Tuesday, October 4, 2022

Cranbourne Pound and Pound Road

Pound Road zig zags its way across the old Shire of Cranbourne from Ballarto Road at Cardinia to the South Gippsland Highway at Hampton Park. There is a reason that it ends up in Hampton Park and that is because where Hampton Park is now located used to be a Pound.  We will let Niel Gunson author of The Good Country: Cranbourne Shire  tell us  - Hampton Park - the area had originally enclosed the Dandenong Pound (later known as the Cranbourne Pound).  The ‘pound’ Paddock was later owned by the Garner (1) family of Diamond Hill, well known in Dandenong as undertakers and coach builders. When W. Garner was gored by a bull the paddock was purchased by E.V Jones of Somerville Road, Footscray. It was subdivided in 1916 into small blocks from five to twenty acres. (2).  This subdivision was known as Hampton Park and the road through the settlement was named Somerville after Jones' home street (3). 


Part of the Eumemmerring / Lyndhurst Parish Plan that shows the Dandenong Pound at the top right. The plan is dated January 14, 1859. You can see a better copy at the State Library of Victoria http://handle.slv.vic.gov.au/10381/150137
To give you some perspective - the land under the Pound was owned by Isaac Edey (lot 34). Edeys Run in modern day Hampton Park is around where the Edey homestead was located.


The Dandenong Pound was officially established November 20, 1849 and the name was changed to the Cranbourne Pound in July 1868. This pound was closed in January 1887 and relocated.  


Establishment of the Pound
Port Phillip Government Gazette November 28, 1849 




Change of name to Cranbourne Shire Pound
Victoria Government Gazette July 24, 1868 




Relocation of the Pound from the original location
Victoria Government Gazette January 28, 1887  http://gazette.slv.vic.gov.au/images/1887/V/general/8.pdf

Pounds played a larger role in the life of people in the early days than they do now - the Victoria Government Gazette has pages and pages of notices of impoundings of animals - stock was valuable and fences were poor. In some areas, as we have seen hawthorn hedges were used as fences or post and rail fences or wire fences. 


A typical Impoundings notice
Victoria Government Gazette April 1, 1856

These fences were not as effective in holding cattle in as barbed wire fences, but it wasn't until November 1874 that Joseph Glidden took out the first patent for barbed wire in the USA. So it was more likely that livestock would go wandering and be impounded by the Pound Keeper, who could charge a fine for allowing the animals to stray and a daily 'sustenance' fee for feeding the animal. As  a matter of interest the Kansas Barbed Wire Museum has a history of barbed wire on their website, you can read it here.  The first advertisements in Australian newspapers for 'American barbed fencing wire' (that I could find) were in 1879.



The earliest barbed wire advertisements I can find in Australian papers are from 1879.
The Australasian March 15, 1879 http://nla.gov.au/nla.news-article143005939


It appears that Pound Road takes the most direct line across the old Cranbourne Shire to the pound from the eastern side of the Shire. The  kinks in the road maybe due to influential  landowners who refused to allow a road through their property. If you look at this map at the State Library of Victoria (below or click here) then you can see that starts at Tooradin Station Road/Ballarto Road and then is almost a direct line to Hampton Park, apart from the diversion around The Springs property, owned by Sir William Clarke, who would be as influential a land owner as you could find anywhere

East of Tooradin where Koo Wee Rup, Monomeith, Yannathan etc are was part of the Koo Wee Rup Swamp and until major drainage works commenced in 1889 was fairly uninhabited. There were early settlements down around Lang Lang but before the Swamp was drained and the roads improved it would have been common to travel by boat to Tooradin and then by road and then head to the Pound and Dandenong by either what became the South Gippsland Highway or north from Tooradin to Pound Road.
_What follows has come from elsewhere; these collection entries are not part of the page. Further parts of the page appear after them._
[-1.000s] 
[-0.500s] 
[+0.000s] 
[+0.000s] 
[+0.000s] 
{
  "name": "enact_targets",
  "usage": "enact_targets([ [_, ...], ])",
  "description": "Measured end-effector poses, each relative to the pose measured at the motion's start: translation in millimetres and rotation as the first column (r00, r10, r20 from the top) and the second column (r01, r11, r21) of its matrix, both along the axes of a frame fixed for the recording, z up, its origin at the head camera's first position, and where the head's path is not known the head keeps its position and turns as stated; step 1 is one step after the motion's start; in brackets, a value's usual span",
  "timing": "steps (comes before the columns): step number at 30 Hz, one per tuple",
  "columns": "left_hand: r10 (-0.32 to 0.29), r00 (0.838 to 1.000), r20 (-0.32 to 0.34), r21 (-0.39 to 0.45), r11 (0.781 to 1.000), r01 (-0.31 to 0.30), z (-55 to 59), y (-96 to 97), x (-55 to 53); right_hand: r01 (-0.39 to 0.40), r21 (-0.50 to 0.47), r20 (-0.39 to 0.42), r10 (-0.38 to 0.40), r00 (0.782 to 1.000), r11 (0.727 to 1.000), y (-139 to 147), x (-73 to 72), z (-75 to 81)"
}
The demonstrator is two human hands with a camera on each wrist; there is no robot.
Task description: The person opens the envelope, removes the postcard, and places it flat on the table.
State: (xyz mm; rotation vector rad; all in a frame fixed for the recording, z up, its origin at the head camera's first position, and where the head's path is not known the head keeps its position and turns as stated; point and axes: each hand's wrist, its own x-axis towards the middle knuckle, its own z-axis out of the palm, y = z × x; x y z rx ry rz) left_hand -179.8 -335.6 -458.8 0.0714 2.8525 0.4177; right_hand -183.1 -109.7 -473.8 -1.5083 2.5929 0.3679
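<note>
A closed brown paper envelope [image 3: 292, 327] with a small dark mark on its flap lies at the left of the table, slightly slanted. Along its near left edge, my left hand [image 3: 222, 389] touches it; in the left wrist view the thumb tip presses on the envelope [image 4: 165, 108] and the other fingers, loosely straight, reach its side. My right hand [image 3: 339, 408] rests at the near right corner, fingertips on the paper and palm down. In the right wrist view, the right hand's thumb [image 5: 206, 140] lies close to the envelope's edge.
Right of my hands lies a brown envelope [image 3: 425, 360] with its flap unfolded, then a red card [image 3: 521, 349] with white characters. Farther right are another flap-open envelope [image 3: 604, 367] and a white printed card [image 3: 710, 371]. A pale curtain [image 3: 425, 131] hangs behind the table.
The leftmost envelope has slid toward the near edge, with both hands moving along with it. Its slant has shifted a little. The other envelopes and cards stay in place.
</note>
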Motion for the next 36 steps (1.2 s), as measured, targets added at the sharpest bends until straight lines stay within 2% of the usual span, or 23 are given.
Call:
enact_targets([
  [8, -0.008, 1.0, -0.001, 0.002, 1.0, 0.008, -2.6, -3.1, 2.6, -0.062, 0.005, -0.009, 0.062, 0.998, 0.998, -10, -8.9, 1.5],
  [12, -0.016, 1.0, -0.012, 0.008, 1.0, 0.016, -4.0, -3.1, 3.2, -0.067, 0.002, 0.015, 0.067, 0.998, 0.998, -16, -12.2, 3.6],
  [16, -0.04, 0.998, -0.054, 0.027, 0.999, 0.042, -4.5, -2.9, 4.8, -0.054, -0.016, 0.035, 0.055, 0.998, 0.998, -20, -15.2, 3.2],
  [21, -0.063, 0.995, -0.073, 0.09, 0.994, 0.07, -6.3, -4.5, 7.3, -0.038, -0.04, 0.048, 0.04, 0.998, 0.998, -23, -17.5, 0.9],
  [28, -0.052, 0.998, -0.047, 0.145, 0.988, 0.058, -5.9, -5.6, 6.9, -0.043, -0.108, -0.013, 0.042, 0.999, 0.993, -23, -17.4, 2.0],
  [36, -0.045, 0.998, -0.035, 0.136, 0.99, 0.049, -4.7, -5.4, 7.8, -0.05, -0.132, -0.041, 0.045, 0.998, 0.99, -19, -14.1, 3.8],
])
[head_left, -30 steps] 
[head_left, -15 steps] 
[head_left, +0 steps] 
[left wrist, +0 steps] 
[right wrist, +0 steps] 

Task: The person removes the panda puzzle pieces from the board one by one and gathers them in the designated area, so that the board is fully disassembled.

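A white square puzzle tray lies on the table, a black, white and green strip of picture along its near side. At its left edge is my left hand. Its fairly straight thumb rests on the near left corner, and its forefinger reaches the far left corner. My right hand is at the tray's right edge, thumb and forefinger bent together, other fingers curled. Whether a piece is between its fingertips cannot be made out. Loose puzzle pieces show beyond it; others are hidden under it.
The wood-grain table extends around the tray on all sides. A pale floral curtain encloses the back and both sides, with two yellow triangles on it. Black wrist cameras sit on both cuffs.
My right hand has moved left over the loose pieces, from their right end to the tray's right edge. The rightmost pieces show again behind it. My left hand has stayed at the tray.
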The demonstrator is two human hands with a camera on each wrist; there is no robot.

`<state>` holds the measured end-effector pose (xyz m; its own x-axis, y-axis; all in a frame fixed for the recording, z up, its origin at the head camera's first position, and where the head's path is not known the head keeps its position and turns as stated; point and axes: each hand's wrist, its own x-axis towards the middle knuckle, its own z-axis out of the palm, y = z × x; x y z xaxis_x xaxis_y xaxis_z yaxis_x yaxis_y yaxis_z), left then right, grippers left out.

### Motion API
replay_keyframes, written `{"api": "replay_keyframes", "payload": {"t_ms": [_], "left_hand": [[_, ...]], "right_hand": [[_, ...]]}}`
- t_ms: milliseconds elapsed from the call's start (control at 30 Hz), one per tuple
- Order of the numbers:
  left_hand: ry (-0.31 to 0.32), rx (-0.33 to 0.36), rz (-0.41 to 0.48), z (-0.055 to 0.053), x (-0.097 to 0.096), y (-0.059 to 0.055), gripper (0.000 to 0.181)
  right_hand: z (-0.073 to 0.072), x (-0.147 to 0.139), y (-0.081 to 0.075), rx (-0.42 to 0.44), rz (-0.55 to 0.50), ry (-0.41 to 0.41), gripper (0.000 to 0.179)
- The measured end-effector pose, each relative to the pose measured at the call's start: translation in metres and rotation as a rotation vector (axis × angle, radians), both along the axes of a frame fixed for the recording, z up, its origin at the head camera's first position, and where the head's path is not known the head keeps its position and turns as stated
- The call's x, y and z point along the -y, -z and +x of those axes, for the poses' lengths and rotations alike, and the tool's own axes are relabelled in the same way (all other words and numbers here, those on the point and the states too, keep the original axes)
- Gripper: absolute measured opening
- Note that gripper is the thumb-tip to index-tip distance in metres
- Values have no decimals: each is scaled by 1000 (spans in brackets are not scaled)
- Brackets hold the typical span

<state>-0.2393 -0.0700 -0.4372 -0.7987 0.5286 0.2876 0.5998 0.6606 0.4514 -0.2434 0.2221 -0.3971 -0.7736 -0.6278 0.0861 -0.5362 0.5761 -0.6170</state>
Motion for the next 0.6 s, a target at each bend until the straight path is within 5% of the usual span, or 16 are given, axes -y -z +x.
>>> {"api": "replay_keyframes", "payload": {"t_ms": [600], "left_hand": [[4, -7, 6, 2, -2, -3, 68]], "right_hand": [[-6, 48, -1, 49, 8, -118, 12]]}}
Click on the map to enlarge or look at it on the State Library website, here. You can see where it starts and finishes (the red stars) and the kink around The Springs property (circled in red)
Map: Cranbourne prepared by Australian Section, Imperial General Staff.
Great Britain. War Office. General Staff. Australian Section, 1924.



Footnotes
(1) The surname is actually Garnar - I have written about them in my Diamond Hill post, here.
(2) Gunson, Niel The Good Country: Cranbourne Shire (Cheshire, 1968) p. 212.
(3) Ibid

A version of this post, which I wrote and researched, has appeared on my work blog, Casey Cardinia Links to Our Past.